#### TASK BRIEF:
All lines of the listing that contain "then" should be shown in full.

______________________________

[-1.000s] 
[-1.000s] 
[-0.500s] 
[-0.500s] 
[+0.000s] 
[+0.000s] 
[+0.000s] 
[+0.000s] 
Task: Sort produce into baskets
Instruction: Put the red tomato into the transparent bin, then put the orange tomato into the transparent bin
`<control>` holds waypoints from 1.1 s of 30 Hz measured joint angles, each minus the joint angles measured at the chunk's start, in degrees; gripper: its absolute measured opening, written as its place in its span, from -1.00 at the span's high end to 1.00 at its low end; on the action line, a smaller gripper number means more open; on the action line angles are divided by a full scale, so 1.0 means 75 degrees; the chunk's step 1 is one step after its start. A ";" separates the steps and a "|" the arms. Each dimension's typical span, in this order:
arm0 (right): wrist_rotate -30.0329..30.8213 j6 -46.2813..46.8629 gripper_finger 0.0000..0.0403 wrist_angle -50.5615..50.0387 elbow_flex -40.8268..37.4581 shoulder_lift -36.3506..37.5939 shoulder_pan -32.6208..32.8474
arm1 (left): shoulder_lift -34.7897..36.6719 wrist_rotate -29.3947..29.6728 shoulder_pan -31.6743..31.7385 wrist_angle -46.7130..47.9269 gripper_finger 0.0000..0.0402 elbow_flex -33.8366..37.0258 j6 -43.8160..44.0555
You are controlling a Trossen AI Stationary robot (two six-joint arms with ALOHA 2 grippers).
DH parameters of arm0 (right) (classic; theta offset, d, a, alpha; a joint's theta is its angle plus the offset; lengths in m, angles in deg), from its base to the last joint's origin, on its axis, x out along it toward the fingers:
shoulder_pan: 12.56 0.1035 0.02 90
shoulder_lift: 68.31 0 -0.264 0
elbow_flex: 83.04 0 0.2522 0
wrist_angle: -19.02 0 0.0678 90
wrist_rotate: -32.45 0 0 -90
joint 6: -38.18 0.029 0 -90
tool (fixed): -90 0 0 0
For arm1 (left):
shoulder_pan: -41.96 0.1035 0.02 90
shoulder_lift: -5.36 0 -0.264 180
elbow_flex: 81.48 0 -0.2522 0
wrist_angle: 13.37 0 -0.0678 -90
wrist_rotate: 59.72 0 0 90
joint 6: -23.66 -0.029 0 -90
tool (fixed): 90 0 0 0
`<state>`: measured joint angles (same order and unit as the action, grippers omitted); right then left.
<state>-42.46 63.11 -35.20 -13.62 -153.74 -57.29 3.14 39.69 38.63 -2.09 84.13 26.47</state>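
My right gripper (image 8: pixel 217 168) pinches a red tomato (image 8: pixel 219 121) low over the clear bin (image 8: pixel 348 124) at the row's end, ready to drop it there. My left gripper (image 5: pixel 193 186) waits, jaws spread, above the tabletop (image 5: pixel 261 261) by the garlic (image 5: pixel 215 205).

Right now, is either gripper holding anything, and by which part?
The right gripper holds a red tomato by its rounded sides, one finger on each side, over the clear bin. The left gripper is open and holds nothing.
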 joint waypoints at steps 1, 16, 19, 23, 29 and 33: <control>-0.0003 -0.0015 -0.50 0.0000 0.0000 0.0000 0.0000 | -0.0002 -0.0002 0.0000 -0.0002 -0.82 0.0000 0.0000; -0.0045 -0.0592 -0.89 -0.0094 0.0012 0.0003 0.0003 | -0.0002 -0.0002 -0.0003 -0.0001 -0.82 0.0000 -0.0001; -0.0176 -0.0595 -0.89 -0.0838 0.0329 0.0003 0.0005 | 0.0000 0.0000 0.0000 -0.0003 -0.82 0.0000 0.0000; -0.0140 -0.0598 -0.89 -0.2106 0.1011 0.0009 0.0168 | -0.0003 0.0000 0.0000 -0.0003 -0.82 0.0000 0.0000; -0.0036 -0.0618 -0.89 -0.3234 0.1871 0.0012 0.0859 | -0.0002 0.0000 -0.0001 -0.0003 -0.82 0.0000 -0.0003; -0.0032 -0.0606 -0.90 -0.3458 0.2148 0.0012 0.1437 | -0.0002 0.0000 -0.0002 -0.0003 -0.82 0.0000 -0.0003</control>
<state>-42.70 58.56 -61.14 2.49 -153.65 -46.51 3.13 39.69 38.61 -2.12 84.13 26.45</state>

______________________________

#### ANSWER TO THIS EXERCISE:
Instruction: Put the red tomato into the transparent bin, then put the orange tomato into the transparent bin
`<state>`: measured joint angles (same order and unit as the action, grippers omitted); right then left.

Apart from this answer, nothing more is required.